Familial RCC may be caused by mutations in the VHL, MET, or FLCN genes (mutation of FLCN causes Birt–Hogg–Dube syndrome) or by constitutional translocations (particularly involving chromosome 3) (5–7). However, in many cases, the genetic basis of familial RCC is unknown (8,9). Germline mutations in FH, the gene encoding fumarate hydratase, an enzyme in the Krebs cycle, causes a hereditary leiomyomatosis syndrome that is characterized by cutaneous leiomyomas and, in women, multiple early onset uterine leiomyomas (fibroids). In men and women with these mutations, type 2 papillary RCC may also occur (10,11). Germline mutations affecting another Krebs cycle enzyme, succinate dehydrogenase (SDH), can also cause an inherited tumor susceptibility syndrome. Thus, inherited mutations in SDHB, SDHC, and SDHD genes (encoding subunits of SDH) are associated with a high risk of head and neck paragangliomas and/or adrenal and extra-adrenal pheochromocytoma (12–15). Very rarely, germline mutations in SDHB have been found in patients with RCC and a personal or family history of pheochromocytoma and/or paraganglioma (16). Similarly, germline mutations in SDHB, SDHC, and SDHD have been detected in patients with a combination of gastrointestinal stromal tumors and paraganglioma (17).
We investigated whether 68 patients with features of nonsyndromic inherited RCC susceptibility might harbor mutations in FH, SDHB, SDHC, or SDHD. Twenty-nine of the probands had familial RCC, and 39 were without demonstrable family history of RCC (21 of the latter group had early multicentric RCC and 18 had early-onset [age at diagnosis <40 years] disease). All patients studied had 1) no clinical evidence of an RCC susceptibility syndrome and 2) normal cytogenetic analysis and normal VHL and FLCN mutation analysis. All subjects gave consent for genetic studies, and the investigations were approved by the South Birmingham Research Ethics committee. To detect mutations, the FH, SDHB, SDHC, and SDHD genes were sequenced as described previously (18).
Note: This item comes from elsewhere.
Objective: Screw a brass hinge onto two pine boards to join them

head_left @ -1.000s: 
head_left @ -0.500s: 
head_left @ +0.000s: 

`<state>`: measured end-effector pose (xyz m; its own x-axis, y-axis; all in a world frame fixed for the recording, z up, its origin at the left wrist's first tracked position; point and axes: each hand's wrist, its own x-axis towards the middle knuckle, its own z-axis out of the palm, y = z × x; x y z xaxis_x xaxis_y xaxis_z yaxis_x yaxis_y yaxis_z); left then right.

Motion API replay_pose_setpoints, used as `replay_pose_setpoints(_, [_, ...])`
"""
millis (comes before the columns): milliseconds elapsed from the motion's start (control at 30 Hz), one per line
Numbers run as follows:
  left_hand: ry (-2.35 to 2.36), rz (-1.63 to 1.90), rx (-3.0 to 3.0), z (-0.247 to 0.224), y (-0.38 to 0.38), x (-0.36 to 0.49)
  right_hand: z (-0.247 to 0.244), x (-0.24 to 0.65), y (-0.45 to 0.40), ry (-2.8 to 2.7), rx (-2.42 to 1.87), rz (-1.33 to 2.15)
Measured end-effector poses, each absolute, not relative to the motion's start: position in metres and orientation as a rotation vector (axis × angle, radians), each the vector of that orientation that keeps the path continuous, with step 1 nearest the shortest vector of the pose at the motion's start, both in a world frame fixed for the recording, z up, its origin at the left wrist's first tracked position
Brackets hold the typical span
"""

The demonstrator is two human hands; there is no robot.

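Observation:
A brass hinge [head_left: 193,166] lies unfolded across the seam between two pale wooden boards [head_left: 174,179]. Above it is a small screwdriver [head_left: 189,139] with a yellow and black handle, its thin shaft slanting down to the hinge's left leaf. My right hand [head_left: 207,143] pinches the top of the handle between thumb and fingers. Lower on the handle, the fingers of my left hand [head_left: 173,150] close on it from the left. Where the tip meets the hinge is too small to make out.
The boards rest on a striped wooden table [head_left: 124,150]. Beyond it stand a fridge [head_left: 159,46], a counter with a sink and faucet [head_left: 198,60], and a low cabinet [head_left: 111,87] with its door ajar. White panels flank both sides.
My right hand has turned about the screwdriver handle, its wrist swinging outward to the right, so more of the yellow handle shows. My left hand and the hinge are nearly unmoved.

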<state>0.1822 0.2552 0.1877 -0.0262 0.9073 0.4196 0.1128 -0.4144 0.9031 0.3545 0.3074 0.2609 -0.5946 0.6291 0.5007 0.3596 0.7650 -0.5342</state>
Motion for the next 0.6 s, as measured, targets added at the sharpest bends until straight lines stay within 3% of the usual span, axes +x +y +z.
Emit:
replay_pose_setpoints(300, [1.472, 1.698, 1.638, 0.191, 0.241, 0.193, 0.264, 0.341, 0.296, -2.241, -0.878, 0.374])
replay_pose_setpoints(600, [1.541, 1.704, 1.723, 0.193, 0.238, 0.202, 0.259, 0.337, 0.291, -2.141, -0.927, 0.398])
No mutations in FH, SDHC, or SDHD were detected. However, 3 of the 68 (4.4%, upper limit of calculated population proportion 95% confidence interval = 9.29%) probands (3.4% of probands with familial disease and 9.5% of those with multicentric RCC) had a germline SDHB mutation.
The mutations in these three patients were as follows. Case subject 1: A germline heterozygous nonsense mutation, p.Arg46Stop (c.136C>T, Figure 1) in exon 2 was detected in a 58-year-old male proband who had been diagnosed with right-sided clear-cell RCC at age 24 years. His father (now deceased) and paternal uncle had also developed clear cell RCC, at ages 24 and 73 years, respectively. The presence of the c.136C>T mutation in the affected uncle was confirmed subsequently. Case subject 2: A germline heterozygous missense mutation, p.Arg46Gln (c.137G>A, Figure 1) was identified in a 44-year-old woman who presented with bilateral RCC at age 30 years. Case subject 3: A novel germline heterozygous missense mutation, p.Arg11His (c.32G>A, Figure 1) was identified in a 46-year-old man who presented with bilateral eosinophilic chromophobe RCC at age 38 years. p.Arg11 and p.Arg46 are conserved in SDHB orthologues from chimpanzee, horse, dog, chicken, mouse, rat, African clawed frog, puffer fish, and drosophila. There was no family history of RCC for case subject 2 or 3, and no other family members were available for mutation testing. None of the four mutation carriers reported a personal or family history of pheochromocytoma or head and neck paragangliomas, although two of the mutations identified (c.136C>T
p.Arg46Stop and c.137G>AArg46Gln) have been described previously in individuals with pheochromocytoma and/or head and neck paragangliomas (19–21). None of the three mutations were present in the National Center for Biotechnology Information Single-Nucleotide Polymorphism database (http://www.ncbi.nlm.nih.gov/projects/SNP/) or detected in 600 anonymized laboratory control chromosomes from UK population.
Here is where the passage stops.